**TASK REQUIREMENTS**
Only one stretch of the data below is needed. Output the lines from the one with "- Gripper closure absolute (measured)" up to and including the one with "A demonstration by", exactly as they stand.
======== INFORMATION SUPPLIED
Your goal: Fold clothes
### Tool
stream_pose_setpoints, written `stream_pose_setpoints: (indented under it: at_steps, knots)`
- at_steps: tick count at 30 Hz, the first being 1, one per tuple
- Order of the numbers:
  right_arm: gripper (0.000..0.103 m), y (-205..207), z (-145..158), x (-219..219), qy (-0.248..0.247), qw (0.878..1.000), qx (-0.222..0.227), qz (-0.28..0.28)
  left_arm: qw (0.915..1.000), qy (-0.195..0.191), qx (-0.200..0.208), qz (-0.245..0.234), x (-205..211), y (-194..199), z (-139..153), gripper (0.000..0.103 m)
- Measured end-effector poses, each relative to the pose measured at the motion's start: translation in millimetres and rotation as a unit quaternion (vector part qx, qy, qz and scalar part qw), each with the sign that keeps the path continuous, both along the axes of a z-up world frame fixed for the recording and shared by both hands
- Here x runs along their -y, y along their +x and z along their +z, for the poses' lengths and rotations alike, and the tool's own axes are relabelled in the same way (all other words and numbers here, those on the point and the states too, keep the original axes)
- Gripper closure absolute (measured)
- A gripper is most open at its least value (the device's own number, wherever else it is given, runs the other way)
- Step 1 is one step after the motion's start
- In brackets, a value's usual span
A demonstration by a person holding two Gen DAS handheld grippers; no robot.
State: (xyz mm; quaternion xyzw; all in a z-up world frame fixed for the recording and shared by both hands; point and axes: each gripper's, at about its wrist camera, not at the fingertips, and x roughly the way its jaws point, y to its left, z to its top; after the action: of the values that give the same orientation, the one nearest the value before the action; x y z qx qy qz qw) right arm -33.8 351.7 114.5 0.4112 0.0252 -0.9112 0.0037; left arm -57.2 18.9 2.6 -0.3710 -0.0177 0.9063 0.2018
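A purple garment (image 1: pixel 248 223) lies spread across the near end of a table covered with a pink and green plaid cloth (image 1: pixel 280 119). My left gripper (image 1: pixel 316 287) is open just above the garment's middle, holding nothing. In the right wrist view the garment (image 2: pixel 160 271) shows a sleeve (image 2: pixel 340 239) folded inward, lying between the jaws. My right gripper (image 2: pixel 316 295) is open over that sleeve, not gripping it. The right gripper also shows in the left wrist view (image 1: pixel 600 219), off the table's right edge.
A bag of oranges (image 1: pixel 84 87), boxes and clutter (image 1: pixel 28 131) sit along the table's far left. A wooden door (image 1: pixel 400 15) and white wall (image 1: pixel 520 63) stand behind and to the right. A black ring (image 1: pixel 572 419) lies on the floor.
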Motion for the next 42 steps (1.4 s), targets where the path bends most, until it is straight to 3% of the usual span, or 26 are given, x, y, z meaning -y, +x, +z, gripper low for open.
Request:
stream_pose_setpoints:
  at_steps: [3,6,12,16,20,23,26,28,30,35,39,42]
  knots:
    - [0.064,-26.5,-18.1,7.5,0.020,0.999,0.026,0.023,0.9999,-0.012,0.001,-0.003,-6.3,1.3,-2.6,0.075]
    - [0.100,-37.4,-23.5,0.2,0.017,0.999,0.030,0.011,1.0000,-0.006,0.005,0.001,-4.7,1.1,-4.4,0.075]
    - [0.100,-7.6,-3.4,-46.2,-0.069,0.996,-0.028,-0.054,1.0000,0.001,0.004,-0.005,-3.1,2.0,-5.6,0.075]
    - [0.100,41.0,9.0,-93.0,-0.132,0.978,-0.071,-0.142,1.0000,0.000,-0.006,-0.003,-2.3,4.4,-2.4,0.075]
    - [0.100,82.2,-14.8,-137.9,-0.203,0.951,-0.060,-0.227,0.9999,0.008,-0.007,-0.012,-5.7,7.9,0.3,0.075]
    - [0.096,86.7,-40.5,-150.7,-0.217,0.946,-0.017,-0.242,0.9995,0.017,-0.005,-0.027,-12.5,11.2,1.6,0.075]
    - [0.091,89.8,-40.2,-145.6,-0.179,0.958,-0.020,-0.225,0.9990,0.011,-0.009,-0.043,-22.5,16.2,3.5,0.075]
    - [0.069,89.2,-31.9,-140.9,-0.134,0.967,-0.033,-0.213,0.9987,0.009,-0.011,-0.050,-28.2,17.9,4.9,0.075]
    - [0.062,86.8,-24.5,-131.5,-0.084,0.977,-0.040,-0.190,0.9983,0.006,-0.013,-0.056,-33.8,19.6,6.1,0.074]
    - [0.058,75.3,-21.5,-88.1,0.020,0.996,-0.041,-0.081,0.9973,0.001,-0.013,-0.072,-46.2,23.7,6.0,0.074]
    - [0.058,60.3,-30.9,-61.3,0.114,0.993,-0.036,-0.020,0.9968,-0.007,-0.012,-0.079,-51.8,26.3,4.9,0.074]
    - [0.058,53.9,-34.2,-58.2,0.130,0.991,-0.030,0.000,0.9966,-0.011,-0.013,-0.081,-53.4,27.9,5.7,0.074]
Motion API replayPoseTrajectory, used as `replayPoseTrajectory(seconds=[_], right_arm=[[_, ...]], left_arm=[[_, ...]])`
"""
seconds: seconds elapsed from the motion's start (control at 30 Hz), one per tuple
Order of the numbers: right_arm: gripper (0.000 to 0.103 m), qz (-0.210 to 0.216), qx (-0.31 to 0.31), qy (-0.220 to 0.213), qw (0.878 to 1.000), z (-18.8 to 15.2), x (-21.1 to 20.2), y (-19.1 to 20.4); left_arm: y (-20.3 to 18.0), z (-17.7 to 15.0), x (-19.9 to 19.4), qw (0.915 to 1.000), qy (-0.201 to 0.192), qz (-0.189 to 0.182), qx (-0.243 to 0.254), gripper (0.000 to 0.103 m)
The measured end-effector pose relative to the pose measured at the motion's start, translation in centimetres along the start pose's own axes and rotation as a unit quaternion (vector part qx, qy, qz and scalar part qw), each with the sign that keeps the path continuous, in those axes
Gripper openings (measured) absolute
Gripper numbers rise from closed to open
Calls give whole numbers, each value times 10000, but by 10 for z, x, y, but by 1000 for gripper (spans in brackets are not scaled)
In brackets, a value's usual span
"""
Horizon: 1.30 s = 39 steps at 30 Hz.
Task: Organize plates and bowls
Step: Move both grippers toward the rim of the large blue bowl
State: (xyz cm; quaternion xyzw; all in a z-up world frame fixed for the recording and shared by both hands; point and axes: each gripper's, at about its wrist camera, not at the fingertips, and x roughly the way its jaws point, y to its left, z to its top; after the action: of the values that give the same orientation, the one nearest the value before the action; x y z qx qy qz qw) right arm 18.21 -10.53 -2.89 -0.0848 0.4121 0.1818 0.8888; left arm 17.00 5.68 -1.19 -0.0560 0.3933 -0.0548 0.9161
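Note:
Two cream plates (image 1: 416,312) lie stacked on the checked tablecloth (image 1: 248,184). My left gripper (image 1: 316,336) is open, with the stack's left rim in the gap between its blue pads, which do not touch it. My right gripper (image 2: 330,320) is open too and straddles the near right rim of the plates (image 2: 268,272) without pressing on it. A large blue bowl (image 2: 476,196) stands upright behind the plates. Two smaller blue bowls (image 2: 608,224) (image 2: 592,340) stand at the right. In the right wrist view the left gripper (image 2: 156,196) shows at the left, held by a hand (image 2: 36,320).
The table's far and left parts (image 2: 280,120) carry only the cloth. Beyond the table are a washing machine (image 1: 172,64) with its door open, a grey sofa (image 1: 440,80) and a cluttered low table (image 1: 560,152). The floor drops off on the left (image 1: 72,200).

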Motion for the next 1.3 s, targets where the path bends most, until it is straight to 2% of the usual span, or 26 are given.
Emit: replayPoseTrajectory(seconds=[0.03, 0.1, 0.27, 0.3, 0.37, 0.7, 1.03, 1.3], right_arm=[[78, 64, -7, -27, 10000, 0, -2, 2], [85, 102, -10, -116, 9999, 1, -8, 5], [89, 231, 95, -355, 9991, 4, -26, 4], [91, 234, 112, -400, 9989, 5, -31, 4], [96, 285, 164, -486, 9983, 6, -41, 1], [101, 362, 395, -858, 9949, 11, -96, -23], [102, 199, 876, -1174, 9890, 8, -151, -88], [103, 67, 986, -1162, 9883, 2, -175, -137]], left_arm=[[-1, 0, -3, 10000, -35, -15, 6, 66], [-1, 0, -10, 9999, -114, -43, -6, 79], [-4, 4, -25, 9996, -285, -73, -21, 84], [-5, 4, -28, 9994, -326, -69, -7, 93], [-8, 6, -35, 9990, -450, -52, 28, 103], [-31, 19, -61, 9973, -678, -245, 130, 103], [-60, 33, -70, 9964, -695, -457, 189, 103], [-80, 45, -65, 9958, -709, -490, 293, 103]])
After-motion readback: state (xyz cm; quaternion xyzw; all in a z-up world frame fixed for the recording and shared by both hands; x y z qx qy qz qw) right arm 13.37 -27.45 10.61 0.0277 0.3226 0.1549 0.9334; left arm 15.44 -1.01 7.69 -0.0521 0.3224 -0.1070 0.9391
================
**REPLY**
- Gripper closure absolute (measured)
- A gripper is most open at its least value (the device's own number, wherever else it is given, runs the other way)
- Step 1 is one step after the motion's start
- In brackets, a value's usual span
A demonstration by a person holding two Gen DAS handheld grippers; no robot.

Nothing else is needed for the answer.